Is there a way to proof that $\zeta (-2)=0$ the same way that the following "proof" is constructed?
I am talking about a similar proof to the (following) one of $\zeta(-1)$. It would be really nice if you could help me out with this.
Consider the following series: $$A=1-1+1-1+1-1+1-1+1-1+1-1+...$$ This series, sometimes called Grandi's series and is technically undefined. But using arithmatic and simple summation, we can show that it equals to 0.5:
$$A=1-1+1-1+1-1+1-1+1-1+1-1+1-1+...$$ Now Addiding another A to this we can pair up two terms so that they each cancel out: $$A+A=1-(1-1)+(1-1)-(1+1)+(1-1)-(1+1)+...$$ Which means that $A+A=1-0+0-0+0-0+...=1$, so that $2A=1$ and thus $A=\frac {1}{2}$
Now consider the series: $$B=1-2+3-4+5-6+7-8+9-10+...$$
A similar thing appears here, if you add B to itself and offset this sum by one; $$2B=1-(2-1)+(3-2)-(4-3)+(5-4)+(6-5)-(7-6)+...=1-1+1-1+1-1+1-1+1-...$$ Which means that $$2B=A$$ thus $$B=\frac {A}{2}=\frac{1}{4}$$
Now consider $\zeta(-1)$, which "equals" (not really equals, but let's asume it does): $S=1+2+3+4+5+6+7+8+...$
Now consider $S-B$: $$1-1+2+2+3-3+4+4+5-6+6+6+7-7+8+8+9-9+10+10+11-11+12+12+13-13+...$$ $$=0+4+0+8+0+12+0+16+0+20+0+24+0+...$$ $$=4*(1+2+3+4+5+6+...)$$ $$=4*B$$ This means that $S-B=4*S$, so that $-B=3*S$ and thus: $\frac{-B}{3}=S$
If $\frac{-B}{3}=S$, then $S=\frac{-1}{3 \times 4}= \frac {-1}{12}$
In the end, my question would be, if there is this kind of proof for $\zeta(-2)$, if there is one, would you be so kind to explain it to me? Thanks.
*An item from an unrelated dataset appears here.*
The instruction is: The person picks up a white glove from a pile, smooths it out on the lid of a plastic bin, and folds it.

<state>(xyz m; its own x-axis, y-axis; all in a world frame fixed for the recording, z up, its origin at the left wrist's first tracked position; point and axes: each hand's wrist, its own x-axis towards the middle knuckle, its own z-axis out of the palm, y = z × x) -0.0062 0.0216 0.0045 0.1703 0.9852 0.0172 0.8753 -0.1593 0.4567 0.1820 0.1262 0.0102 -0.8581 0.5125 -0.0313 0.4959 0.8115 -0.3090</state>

None of these manipulations are valid in terms of finding $\zeta(-2)$, since you don't use the summation formula for $\zeta(s)$ when $s$ has real part less than $1$. You even mention this yourself at one point. To break down the flaws in your argument:
It is only equal to $1/2$ if we use Cesaro convergence. Under typical definitions of infinite summation and convergence of infinite sequences, it is undefined. There is not a "technically undefined" here, because it is undefined. If it could be given a value in a rigorously justified manner without Cesaro, it would be given that value - manipulating divergent infinite sums is not justified under typical scenarios.
It doesn't equal it, and we cannot assume it equals it. You cannot assume something false and expect to get anything sensible from it.
For $\zeta(-1)$, we calculate its value through Riemann's functional equation,
$${\displaystyle \zeta (s)=2^{s}\pi ^{s-1}\ \sin \left({\frac {\pi s}{2}}\right)\ \Gamma (1-s)\ \zeta (1-s),}$$
which holds for $s$ with real part less than $1$ (which includes $s=-1$). There is no summation here. $\zeta(-1)$ is not defined in the same way as $\zeta(s)$ is defined for $s$ with real part at least $1$, i.e. a summation. Such summations will diverge. Instead, we use analytic continuation to obtain this functional equation and thus be able to define $\zeta$ for all $s \in \Bbb C - \{1\}$. However, this comes at the consequence of not defining $\zeta$ in terms of a summation for the left half-plane.
Thus, $\zeta(-1) \ne \sum_{n=1}^\infty n$. In fact, that sum is divergent, and so it is senseless to assign any value to it under typical assumptions, since its partial sums do not converge at all.
The easiest way to find the value of $\zeta(-2)$ would be through the functional equation. Plugging it in, we see
$$\zeta(-2) = 2^{-2} \cdot \pi^{-2-1} \sin(-2\pi/2) \Gamma(1-(-2)) \zeta(1-(-2))$$
Simplifying,
$$\zeta(-2) = \frac{\pi^3}{4} \sin(-\pi) \Gamma(3) \zeta(3)$$
$\sin(k \pi)$ is $0$ for all integers $k$, and thus $\zeta(-2) = 0$.
In fact, whenever $s$ is a negative, even integer (i.e. $s=-2,-4,-6,-8,\cdots$), it can be shown $\zeta(s) = 0$ in those cases as well, thanks to the sine term.